After writing this answer, I noticed there are a couple alternative explanations that might be interesting to mention, so I'll add them as well.
Explanation 1
What makes something into a black hole isn't exactly how much mass it has, but also how compactified it is. In principle, any amount of mass can form a black hole, as long as you compactify it enough.
The size needed for some amount of mass to form a black hole is know as the Schwarzschild radius. Roughly speaking, if you pick an amount of mass and manage to compress it below the Schwarzschild radius, you'll have a black hole. It is given by a simple expression. Namely,
$$R_S = \frac{2 G M}{c^2},$$
where $M$ is the mass, $c$ is the speed of light, and $G$ is Newton's gravitational constant (which sort of measures how intense gravity is). For example, for something with the mass of the Earth, the Schwarzschild radius is roughly $0.88$ cm, while for the Sun it is about $2.9$ km (I must admit I didn't double check the computation, I'm trusting Google on these numbers, but they are pretty much what I remember).

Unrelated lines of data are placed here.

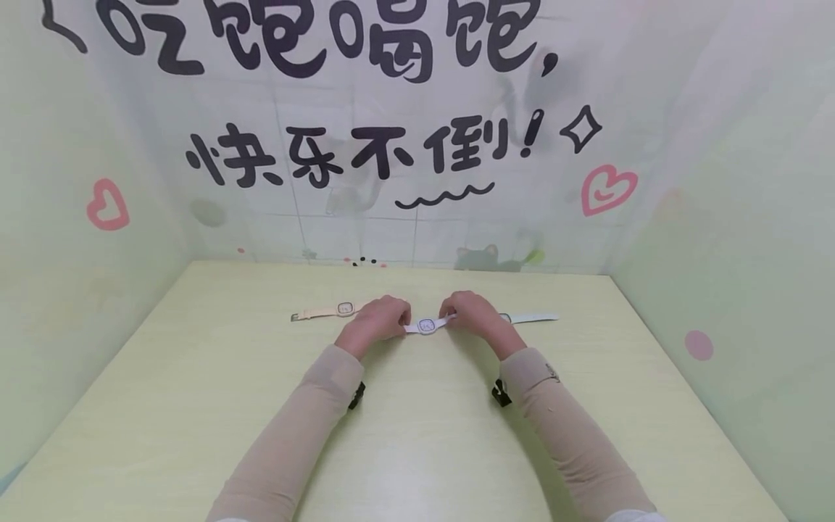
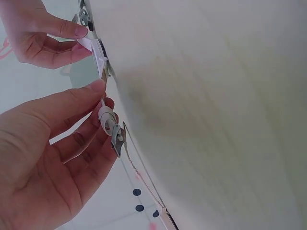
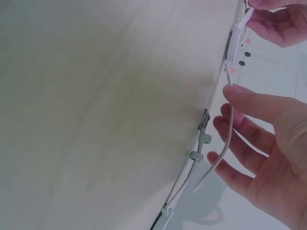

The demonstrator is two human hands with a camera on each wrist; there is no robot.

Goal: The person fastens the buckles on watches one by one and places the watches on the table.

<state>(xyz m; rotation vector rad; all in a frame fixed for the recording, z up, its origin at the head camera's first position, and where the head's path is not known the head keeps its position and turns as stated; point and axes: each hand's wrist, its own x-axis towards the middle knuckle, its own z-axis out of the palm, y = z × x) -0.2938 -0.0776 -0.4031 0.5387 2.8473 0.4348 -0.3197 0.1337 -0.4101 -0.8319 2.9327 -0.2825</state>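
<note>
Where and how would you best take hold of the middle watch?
I'd say by its strap, on both sides of the dial, one hand coming from each side, thumb against fingers. The strap is thin and reaches out left and right, so a pinch should suit it and leave the dial uncovered. The left hand and right hand hold it that way.

You face a far wall (image 1: 561,239) with bold black lettering (image 1: 384,156) — a pale left wall (image 1: 52,312) and right wall (image 1: 750,239) flank your light desk (image 1: 417,449), a pink heart (image 1: 109,225) marking the left wall.
</note>
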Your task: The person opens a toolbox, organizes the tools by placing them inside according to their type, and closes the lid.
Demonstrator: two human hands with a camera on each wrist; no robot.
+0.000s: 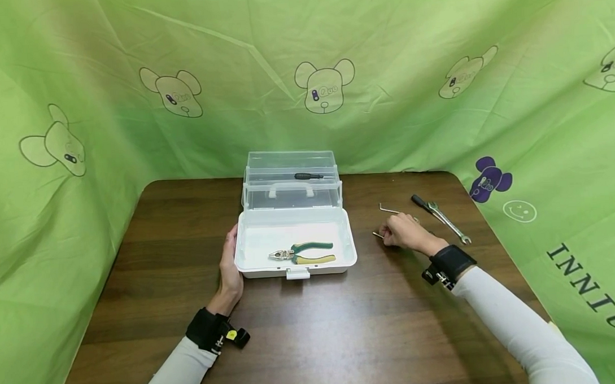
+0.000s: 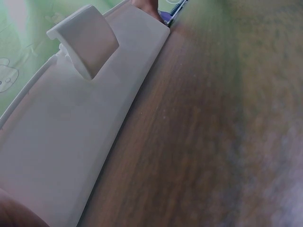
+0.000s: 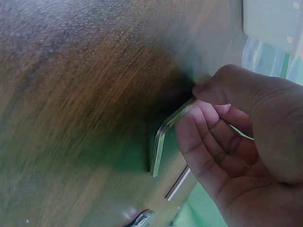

Hence, the black hole stays a black hole while it evaporates because it is shrinking while it is losing mass, and always shrinking enough so that it is always at the correct size.
Explanation 2
The second way of thinking is a bit less familiar. It turns out that black holes aren't really objects, but rather regions in spacetime. In fact, this is so true that black holes are what we call vacuum solutions: there isn't matter anywhere in the spacetime. All of the mass of the black hole is there due to effects of gravity itself. Another way of thinking it is that a black hole is so collapsed that its mass is entirely due to gravitational energy.
It is a bit harder to grasp this concept, but once you get it, the rest is simpler. The black hole stays there because it isn't "made" of anything. There isn't a star just below the event horizon waiting to come out. There is nothing there, but gravity. As it loses mass, gravity weakens and it gets smaller, but there isn't anything behind the horizon to come out.
Edit: the question "What do we mean when we say that black holes aren't made of anything?" later asked for a more technical discussion of parts of this explanation. I suggest checking it out.
Explanation 3
The third explanation might be a bit simpler than the second. Once something falls into a black hole, that's it. It can't come out. Ever. By the very definition of what a black hole is. Hence, as the hole shrinks, there is no way something could come out of the hole to be its "body". That would violate the very meaning of what is a black hole.
This is a simplified answer. Since OP doesn't have formal education in Physics, I might have overlooked a few details and nuances in here, but I did my best to keep the answer as faithful as possible.